The all-time lows for both discounts and price reductions were recorded in Q3 2022, indicating demand significantly outpacing supply.  Since then, these metrics have fallen back closer to pre-pandemic levels.  The average discount in February was 4.2%, compared to the low of -0.5% (i.e. a premium to asking rent) in September 2022.  And 35.1% of properties were reduced before being let, compared to the low of 10.1% in July 2022.

Commenting on the findings, Nick Gregori - Head of Research at LonRes - says: “Once again, the sentiment in the market has been a little more positive than the story told by the latest sales data.

“Agents are telling us they are busy and while we are recording deals being agreed, there seems to be slow progress from offer to exchange which means actual transaction figures remain muted.  February saw sales volumes fall by 2.7% compared to a year earlier, standing in line with the longer term average.  Stock on the market for sale is growing steadily, with 7.5% more properties available at the end of February than a year ago.

“Values fell again in February, with average achieved prices down by 7.8% on an annual basis.  This takes prices back to early 2014 levels.  Other metrics such as discounts, reductions and time on the market are all broadly in line with long-term trends, suggesting that the market is operating ‘normally’.

“The most positive sales story remains the £5m+ market, where activity is still significantly ahead of the typical levels recorded from 2017-2019.  February saw 4.2% more transactions than the same month last year but new instructions are also increasing, and at a faster rate.  8.4% more sales listings in February than last year on top of the big jump in January means that available stock in this market has grown by 26% over the past 12 months.

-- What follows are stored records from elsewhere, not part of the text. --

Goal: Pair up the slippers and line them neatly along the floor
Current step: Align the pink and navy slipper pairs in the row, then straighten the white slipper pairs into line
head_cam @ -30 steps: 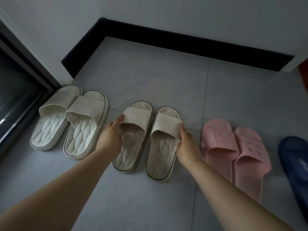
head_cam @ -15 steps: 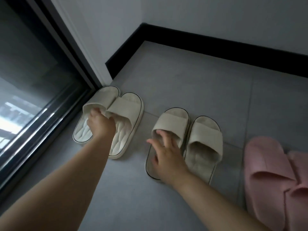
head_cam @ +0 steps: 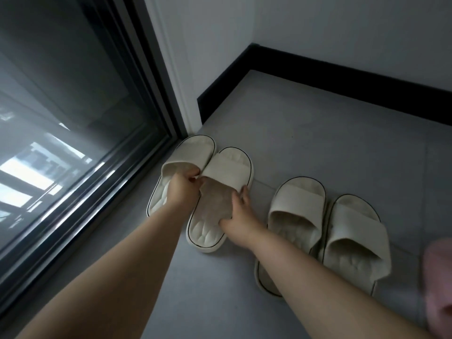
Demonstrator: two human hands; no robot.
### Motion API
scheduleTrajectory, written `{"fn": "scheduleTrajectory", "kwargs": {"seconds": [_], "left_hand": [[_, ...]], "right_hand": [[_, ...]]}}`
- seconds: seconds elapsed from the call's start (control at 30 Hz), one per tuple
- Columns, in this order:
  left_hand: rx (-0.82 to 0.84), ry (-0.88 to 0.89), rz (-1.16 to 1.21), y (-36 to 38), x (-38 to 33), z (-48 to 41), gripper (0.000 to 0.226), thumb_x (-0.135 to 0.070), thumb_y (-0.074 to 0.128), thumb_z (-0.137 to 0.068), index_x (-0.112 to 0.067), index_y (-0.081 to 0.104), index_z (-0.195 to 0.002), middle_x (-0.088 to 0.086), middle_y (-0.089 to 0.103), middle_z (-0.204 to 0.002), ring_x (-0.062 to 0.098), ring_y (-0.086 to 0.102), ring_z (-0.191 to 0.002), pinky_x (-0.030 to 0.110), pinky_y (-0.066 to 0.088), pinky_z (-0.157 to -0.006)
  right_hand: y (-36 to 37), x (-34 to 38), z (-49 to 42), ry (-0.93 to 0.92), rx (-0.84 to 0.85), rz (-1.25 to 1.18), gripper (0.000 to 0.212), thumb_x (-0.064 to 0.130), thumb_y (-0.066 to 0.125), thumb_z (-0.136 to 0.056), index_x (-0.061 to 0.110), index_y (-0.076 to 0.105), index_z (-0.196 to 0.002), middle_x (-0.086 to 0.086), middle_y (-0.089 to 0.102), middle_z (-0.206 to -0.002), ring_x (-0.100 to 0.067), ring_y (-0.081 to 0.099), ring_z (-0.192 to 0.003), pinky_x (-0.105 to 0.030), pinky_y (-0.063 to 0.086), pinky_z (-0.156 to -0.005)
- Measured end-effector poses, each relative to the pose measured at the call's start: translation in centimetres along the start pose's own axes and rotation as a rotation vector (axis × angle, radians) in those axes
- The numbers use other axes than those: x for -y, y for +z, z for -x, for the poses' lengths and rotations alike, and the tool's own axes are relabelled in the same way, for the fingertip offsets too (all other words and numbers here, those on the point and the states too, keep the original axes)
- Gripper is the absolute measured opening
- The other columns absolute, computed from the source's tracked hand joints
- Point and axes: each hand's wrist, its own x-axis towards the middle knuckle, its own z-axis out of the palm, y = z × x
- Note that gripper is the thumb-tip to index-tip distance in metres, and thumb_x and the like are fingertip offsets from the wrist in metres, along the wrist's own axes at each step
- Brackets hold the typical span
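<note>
Pink slipper (head_cam: 439, 285), blurred, is cut off at the edge.

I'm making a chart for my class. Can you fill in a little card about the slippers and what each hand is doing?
place: grey tiled floor by a glass door
pair by door: cream slippers, touching at the straps
second pair: cream slippers, side by side, untouched
pink slipper: only an edge shows, far right
left hand: pinching the straps of the pair by the door
right hand: gripping that pair's right slipper
</note>
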Motion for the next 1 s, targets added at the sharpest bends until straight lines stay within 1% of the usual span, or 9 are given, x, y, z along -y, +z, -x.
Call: {"fn": "scheduleTrajectory", "kwargs": {"seconds": [0.23, 0.43, 0.57, 0.63, 0.7, 0.8, 0.83, 0.9, 1.0], "left_hand": [[0.007, 0.065, -0.077, 0.5, -0.2, 0.4, 0.009, -0.018, 0.064, -0.083, -0.013, 0.069, -0.089, 0.000, 0.058, -0.076, 0.030, 0.062, -0.087, 0.036, 0.051, -0.085], [-0.019, 0.077, -0.089, 0.4, -1.0, 0.8, 0.011, -0.010, 0.060, -0.086, -0.007, 0.067, -0.094, 0.007, 0.063, -0.088, 0.028, 0.059, -0.090, 0.025, 0.039, -0.079], [-0.225, -0.075, -0.056, 0.8, -3.1, 3.3, 0.029, -0.009, 0.059, -0.083, -0.006, 0.053, -0.111, 0.014, 0.054, -0.120, 0.033, 0.051, -0.111, 0.037, 0.041, -0.094], [-0.321, 0.051, -0.042, 1.8, -4.2, 6.3, 0.033, 0.000, 0.054, -0.079, -0.005, 0.049, -0.112, 0.016, 0.048, -0.120, 0.034, 0.043, -0.112, 0.034, 0.031, -0.095], [-0.185, 0.259, -0.048, 3.4, -5.2, 9.4, 0.044, 0.008, 0.053, -0.073, -0.004, 0.051, -0.115, 0.017, 0.052, -0.115, 0.034, 0.044, -0.109, 0.031, 0.029, -0.093], [0.219, 0.360, -0.198, 5.8, -5.7, 12.2, 0.056, 0.001, 0.057, -0.076, -0.009, 0.047, -0.129, 0.012, 0.050, -0.127, 0.032, 0.045, -0.118, 0.034, 0.036, -0.098], [0.335, 0.343, -0.280, 6.4, -5.7, 12.4, 0.062, -0.006, 0.059, -0.077, -0.013, 0.041, -0.136, 0.011, 0.048, -0.132, 0.031, 0.044, -0.122, 0.036, 0.037, -0.100], [0.485, 0.278, -0.393, 7.1, -6.0, 12.3, 0.066, -0.013, 0.058, -0.080, -0.019, 0.033, -0.142, 0.013, 0.055, -0.127, 0.033, 0.052, -0.116, 0.038, 0.045, -0.094], [0.453, 0.310, -0.359, 7.3, -6.6, 11.7, 0.044, -0.011, 0.053, -0.085, -0.016, 0.049, -0.128, 0.016, 0.068, -0.105, 0.035, 0.062, -0.099, 0.039, 0.051, -0.081]], "right_hand": [[0.5, 0.0, 0.7, 0.022, -0.041, -0.080, 0.078, 0.023, 0.057, -0.084, 0.012, 0.010, -0.146, -0.007, -0.020, -0.157, -0.019, 0.008, -0.146, -0.020, 0.018, -0.110], [-0.3, 0.0, 1.4, -0.004, 0.011, -0.099, 0.076, 0.020, 0.055, -0.085, 0.014, 0.012, -0.147, -0.006, -0.020, -0.157, -0.020, 0.005, -0.147, -0.021, 0.015, -0.111], [-1.6, -0.9, 4.9, -0.120, -0.046, -0.063, 0.053, 0.016, 0.054, -0.085, 0.020, 0.040, -0.137, 0.000, -0.006, -0.159, -0.016, 0.012, -0.145, -0.016, 0.019, -0.105], [-2.5, -2.4, 7.9, -0.189, -0.173, -0.038, 0.038, 0.014, 0.054, -0.085, 0.022, 0.053, -0.122, 0.003, 0.015, -0.154, -0.012, 0.018, -0.141, -0.009, 0.016, -0.101], [-4.0, -4.8, 11.1, -0.196, -0.425, 0.002, 0.029, 0.010, 0.058, -0.082, 0.022, 0.059, -0.109, 0.005, 0.037, -0.132, -0.009, 0.033, -0.129, 0.002, 0.017, -0.096], [-7.4, -9.5, 14.7, 0.002, -0.828, 0.075, 0.043, 0.004, 0.067, -0.075, 0.011, 0.054, -0.115, -0.011, 0.047, -0.120, -0.015, 0.043, -0.111, -0.011, 0.032, -0.088], [-8.5, -11.0, 15.4, 0.131, -0.852, 0.084, 0.054, 0.007, 0.070, -0.074, 0.008, 0.048, -0.123, -0.017, 0.048, -0.121, -0.015, 0.040, -0.110, -0.015, 0.032, -0.084], [-9.7, -13.4, 16.1, 0.416, -0.709, 0.140, 0.073, 0.022, 0.070, -0.077, 0.008, 0.033, -0.137, -0.021, 0.048, -0.127, -0.023, 0.041, -0.115, -0.028, 0.034, -0.079], [-10.2, -15.5, 15.8, 0.546, -0.462, 0.121, 0.058, 0.030, 0.052, -0.089, 0.015, 0.028, -0.139, -0.013, 0.062, -0.118, -0.030, 0.058, -0.107, -0.027, 0.031, -0.069]]}}
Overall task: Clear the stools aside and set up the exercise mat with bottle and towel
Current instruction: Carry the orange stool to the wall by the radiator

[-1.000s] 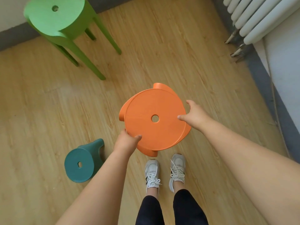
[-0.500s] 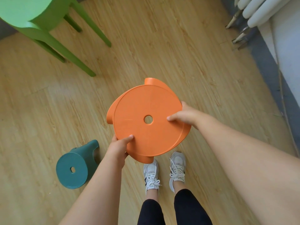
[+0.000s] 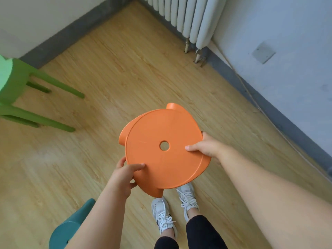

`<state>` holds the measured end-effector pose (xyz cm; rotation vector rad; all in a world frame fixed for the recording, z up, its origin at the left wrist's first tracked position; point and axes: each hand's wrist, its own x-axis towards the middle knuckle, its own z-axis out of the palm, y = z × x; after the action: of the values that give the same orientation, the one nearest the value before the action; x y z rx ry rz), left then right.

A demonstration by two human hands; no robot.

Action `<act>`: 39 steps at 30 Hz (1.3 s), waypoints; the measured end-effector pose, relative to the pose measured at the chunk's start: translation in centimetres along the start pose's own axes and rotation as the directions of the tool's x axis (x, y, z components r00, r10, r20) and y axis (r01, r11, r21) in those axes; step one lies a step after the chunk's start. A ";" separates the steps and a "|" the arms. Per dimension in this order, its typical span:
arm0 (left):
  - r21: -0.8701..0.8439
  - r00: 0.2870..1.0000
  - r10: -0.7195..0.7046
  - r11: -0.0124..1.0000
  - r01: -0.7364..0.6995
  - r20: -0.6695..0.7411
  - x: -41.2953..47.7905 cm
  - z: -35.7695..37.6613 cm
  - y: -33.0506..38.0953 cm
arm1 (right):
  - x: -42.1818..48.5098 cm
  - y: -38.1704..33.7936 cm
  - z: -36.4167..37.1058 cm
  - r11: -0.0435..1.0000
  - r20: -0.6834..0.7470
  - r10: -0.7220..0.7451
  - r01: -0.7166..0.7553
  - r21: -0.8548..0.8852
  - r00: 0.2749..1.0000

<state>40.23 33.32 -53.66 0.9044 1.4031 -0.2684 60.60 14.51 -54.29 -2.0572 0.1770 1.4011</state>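
Head view, three stools, orange stool (image 3: pixel 165 150) in two hands

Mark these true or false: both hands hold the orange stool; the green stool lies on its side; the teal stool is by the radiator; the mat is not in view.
1. Both hands hold the orange stool. True: the left hand and right hand grip opposite edges of the seat.
2. The green stool lies on its side. False: it stands on its legs at the left.
3. The teal stool is by the radiator. False: it is at the bottom left, far from it.
4. The mat is not in view. True.
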 end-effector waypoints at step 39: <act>0.660 0.937 0.168 0.672 -0.337 0.308 0.2 60.4 -1.7 | 1.1 33.0 -38.3 0.624 -0.265 0.198 0.087 0.776 0.944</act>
<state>83.21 -8.69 -60.02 1.6408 0.9260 -0.7060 76.70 -33.03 -60.40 -1.4913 0.8532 0.7527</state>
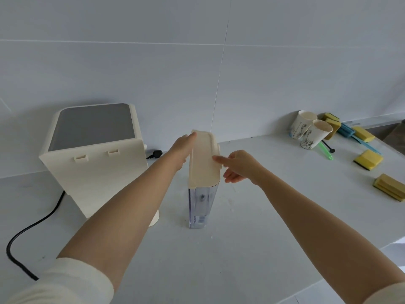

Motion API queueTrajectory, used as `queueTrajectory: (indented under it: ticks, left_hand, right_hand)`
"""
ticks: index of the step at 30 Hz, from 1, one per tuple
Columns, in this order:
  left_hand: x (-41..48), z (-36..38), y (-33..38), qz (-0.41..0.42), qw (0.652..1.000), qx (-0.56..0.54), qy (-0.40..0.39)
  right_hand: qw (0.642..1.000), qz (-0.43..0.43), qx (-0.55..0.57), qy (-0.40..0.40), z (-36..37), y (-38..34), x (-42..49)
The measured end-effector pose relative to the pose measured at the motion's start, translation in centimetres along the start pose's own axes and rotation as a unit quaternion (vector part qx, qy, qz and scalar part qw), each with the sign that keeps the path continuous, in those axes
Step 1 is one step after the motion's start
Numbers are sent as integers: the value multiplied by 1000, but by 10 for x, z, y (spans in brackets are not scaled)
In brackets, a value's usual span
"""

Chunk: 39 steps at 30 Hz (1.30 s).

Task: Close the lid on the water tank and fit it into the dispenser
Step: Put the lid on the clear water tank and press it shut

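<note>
A narrow clear water tank (pixel 200 205) stands upright on the white counter (pixel 252 216). Its cream lid (pixel 202 159) lies on top of it. My left hand (pixel 183 150) rests against the lid's left edge, fingers partly hidden behind it. My right hand (pixel 235 166) touches the lid's right side, index finger laid on the top surface and the other fingers curled below the edge. The cream dispenser (pixel 96 154) with a grey top stands to the left, its back panel with two slots facing me.
A black power cable (pixel 28 231) runs from the dispenser across the counter's left, with a plug (pixel 154 154) by the wall. Two paper cups (pixel 311 131), several yellow sponges (pixel 368 160) and brushes lie at the far right. The counter edge runs along the lower right.
</note>
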<state>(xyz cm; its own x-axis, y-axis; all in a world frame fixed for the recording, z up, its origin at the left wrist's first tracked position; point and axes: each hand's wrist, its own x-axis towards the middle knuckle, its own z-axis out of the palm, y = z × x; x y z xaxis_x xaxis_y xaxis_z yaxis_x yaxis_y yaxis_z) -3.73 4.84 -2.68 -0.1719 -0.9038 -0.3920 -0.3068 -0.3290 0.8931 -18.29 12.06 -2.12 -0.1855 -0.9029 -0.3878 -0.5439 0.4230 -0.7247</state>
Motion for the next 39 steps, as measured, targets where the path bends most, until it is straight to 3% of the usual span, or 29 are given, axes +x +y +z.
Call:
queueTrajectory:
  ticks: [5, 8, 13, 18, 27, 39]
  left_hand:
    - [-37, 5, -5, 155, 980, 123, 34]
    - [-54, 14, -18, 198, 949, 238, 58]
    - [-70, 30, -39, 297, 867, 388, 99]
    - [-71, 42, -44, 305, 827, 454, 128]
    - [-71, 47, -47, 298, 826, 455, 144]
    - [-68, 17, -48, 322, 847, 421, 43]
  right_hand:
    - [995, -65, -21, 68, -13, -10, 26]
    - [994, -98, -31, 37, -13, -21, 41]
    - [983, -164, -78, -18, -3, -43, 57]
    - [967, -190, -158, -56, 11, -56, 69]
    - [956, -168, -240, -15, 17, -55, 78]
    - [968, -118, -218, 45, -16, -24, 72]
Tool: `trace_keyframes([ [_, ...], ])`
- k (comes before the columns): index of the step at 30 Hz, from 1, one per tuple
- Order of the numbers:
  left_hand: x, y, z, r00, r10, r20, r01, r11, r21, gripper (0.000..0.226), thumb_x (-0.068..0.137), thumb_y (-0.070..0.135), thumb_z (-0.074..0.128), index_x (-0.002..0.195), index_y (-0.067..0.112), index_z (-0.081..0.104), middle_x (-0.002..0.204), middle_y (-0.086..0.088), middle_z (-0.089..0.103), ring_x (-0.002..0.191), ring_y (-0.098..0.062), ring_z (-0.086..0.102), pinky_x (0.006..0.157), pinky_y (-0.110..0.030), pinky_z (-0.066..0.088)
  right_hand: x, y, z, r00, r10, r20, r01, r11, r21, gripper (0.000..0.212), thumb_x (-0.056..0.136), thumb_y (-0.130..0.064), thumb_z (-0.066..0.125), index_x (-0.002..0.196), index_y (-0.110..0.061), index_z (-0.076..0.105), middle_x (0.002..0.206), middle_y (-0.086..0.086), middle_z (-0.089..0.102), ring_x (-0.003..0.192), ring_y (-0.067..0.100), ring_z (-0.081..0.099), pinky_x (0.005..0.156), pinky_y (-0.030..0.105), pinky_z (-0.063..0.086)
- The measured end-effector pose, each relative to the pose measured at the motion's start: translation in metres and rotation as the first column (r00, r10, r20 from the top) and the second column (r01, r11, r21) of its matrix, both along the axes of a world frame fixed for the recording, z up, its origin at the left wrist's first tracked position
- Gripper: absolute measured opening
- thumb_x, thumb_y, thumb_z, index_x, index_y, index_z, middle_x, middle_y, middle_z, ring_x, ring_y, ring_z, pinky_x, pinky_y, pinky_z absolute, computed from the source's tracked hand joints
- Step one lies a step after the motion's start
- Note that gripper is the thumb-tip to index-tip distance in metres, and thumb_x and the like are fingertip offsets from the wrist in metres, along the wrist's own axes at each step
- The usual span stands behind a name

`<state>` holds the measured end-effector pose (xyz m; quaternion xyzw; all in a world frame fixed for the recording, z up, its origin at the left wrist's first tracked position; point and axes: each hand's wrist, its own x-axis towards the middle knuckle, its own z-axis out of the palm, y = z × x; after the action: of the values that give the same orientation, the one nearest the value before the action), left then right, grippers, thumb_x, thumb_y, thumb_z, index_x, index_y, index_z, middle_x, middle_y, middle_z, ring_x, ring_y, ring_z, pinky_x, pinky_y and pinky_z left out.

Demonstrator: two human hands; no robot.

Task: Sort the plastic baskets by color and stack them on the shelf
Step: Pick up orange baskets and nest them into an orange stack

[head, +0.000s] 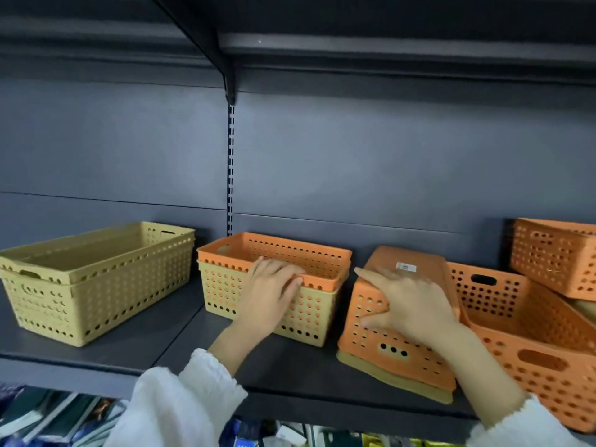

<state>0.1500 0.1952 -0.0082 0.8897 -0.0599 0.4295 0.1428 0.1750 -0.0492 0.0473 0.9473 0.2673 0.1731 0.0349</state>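
On the dark shelf (135, 343) an orange basket (290, 253) is nested inside a yellow basket (222, 291) at the centre. My left hand (271, 291) grips the near rim of that orange basket. To its right an upside-down orange basket (396, 356) lies on an upside-down yellow one (387, 379). My right hand (409, 301) rests spread on the upturned orange basket, thumb against its side. A stack of yellow baskets (90, 285) stands at the left.
Two more orange baskets sit at the right: an upright one (532, 343) by the front edge and a tilted one (554, 256) behind it. A slotted upright (231, 169) runs down the back panel. Another shelf hangs overhead. Packaged goods (58, 417) fill the level below.
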Motion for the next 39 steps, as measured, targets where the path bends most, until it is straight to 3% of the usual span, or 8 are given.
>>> trace_keyframes([
  [9, -0.003, -0.021, 0.015, 0.999, -0.036, 0.005, 0.036, 0.999, 0.036, 0.049, 0.085, 0.050, 0.046, 0.121, 0.024, 0.064, 0.123, 0.003, 0.063, 0.123, -0.015, 0.046, 0.108, -0.033, 0.028, 0.005, -0.020, 0.015, 0.999, 0.042, 0.003, -0.042, 0.993, 0.112, 0.083, 0.075, -0.073, 0.057, 0.146, -0.054, 0.018, 0.158, -0.015, 0.031, 0.141, 0.019, 0.038, 0.100, 0.039, 0.044],
  [14, -0.001, -0.078, 0.032, 0.959, -0.188, -0.210, 0.210, 0.974, 0.089, 0.083, 0.083, 0.061, 0.056, 0.151, 0.023, 0.027, 0.151, 0.004, 0.037, 0.141, -0.008, 0.021, 0.108, -0.019, 0.015, 0.003, -0.034, 0.030, 0.996, 0.081, 0.044, -0.091, 0.953, 0.290, 0.078, 0.076, -0.067, 0.061, 0.144, -0.054, 0.025, 0.147, -0.015, 0.047, 0.130, 0.023, 0.050, 0.092, 0.037, 0.045],
  [22, 0.018, -0.113, 0.063, 0.896, -0.420, -0.147, 0.366, 0.884, -0.292, 0.092, 0.074, 0.049, 0.073, 0.148, 0.040, 0.018, 0.133, 0.007, 0.056, 0.114, -0.011, 0.058, 0.095, -0.034, 0.050, 0.007, -0.053, 0.063, 0.981, 0.075, 0.182, -0.162, 0.830, 0.534, 0.076, 0.074, -0.065, 0.064, 0.141, -0.058, 0.029, 0.146, -0.013, 0.050, 0.130, 0.022, 0.050, 0.092, 0.039, 0.043],
  [25, 0.019, -0.118, 0.077, 0.910, -0.401, 0.106, 0.387, 0.731, -0.561, 0.098, 0.065, 0.051, 0.080, 0.146, 0.031, 0.028, 0.147, 0.014, 0.034, 0.134, -0.003, 0.032, 0.106, -0.019, 0.033, 0.008, -0.056, 0.075, 0.970, 0.049, 0.239, -0.210, 0.666, 0.716, 0.074, 0.074, -0.065, 0.064, 0.139, -0.060, 0.029, 0.127, -0.011, 0.062, 0.117, 0.021, 0.058, 0.083, 0.037, 0.042],
  [30, 0.011, -0.136, 0.092, 0.705, -0.654, 0.274, 0.545, 0.253, -0.799, 0.041, 0.089, 0.021, 0.064, 0.128, 0.016, 0.050, 0.121, -0.006, 0.067, 0.114, -0.021, 0.063, 0.095, -0.038, 0.051, 0.010, -0.038, 0.077, 0.939, 0.042, 0.342, -0.338, 0.304, 0.891, 0.073, 0.078, -0.060, 0.066, 0.141, -0.056, 0.030, 0.116, -0.021, 0.065, 0.112, 0.012, 0.061, 0.096, 0.041, 0.046],
  [35, -0.005, -0.140, 0.112, 0.615, -0.711, 0.340, 0.712, 0.316, -0.627, 0.033, 0.092, -0.003, 0.052, 0.116, 0.019, 0.054, 0.096, 0.005, 0.068, 0.081, -0.003, 0.064, 0.075, -0.021, 0.051, 0.019, -0.028, 0.064, 0.875, 0.273, 0.400, -0.420, 0.016, 0.907, 0.080, 0.085, -0.043, 0.068, 0.147, -0.048, 0.017, 0.127, -0.034, 0.046, 0.110, -0.021, 0.049, 0.098, 0.024, 0.041],
  [37, -0.008, -0.131, 0.124, 0.660, -0.686, 0.306, 0.700, 0.412, -0.584, 0.033, 0.093, -0.002, 0.053, 0.112, 0.025, 0.055, 0.086, 0.009, 0.065, 0.072, -0.001, 0.059, 0.072, -0.020, 0.050, 0.023, -0.029, 0.053, 0.816, 0.394, 0.424, -0.484, 0.064, 0.873, 0.102, 0.075, -0.047, 0.076, 0.146, -0.050, 0.003, 0.154, -0.018, 0.022, 0.138, -0.009, 0.028, 0.112, 0.026, 0.034],
  [39, -0.010, -0.122, 0.135, 0.690, -0.679, 0.250, 0.678, 0.486, -0.551, 0.032, 0.093, -0.001, 0.053, 0.109, 0.027, 0.055, 0.080, 0.019, 0.067, 0.072, 0.004, 0.059, 0.069, -0.017, 0.048, 0.025, -0.034, 0.043, 0.800, 0.402, 0.446, -0.579, 0.321, 0.749, 0.121, 0.061, -0.066, 0.077, 0.145, -0.052, -0.009, 0.162, -0.005, -0.015, 0.151, 0.010, -0.002, 0.121, 0.036, 0.015],
])
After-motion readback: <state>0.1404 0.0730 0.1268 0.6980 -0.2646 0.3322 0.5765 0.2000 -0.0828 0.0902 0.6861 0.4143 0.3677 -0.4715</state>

“The Budget on 6 March saw some relatively minor tweaks to property taxation – on holiday lets, multiple dwellings relief, and capital gains – plus the abolition of ‘non-dom’ status.  This came too late to impact our February data so we will have to wait and see if there is any immediate impact, but it seems unlikely that the sum total of the changes will shift the dial for either supply or demand in the prime London property market.

“The lettings market has been supply-constrained for a long time, but so far this year there are emerging signs of new instructions picking up.  Stock on the market has grown by almost 50% compared to a year ago.  Annual rental growth appears to have stabilised at around 3.5% after a few months of falls. And our discount and price reduction metrics are moving back towards what would be considered more ‘normal’ levels.”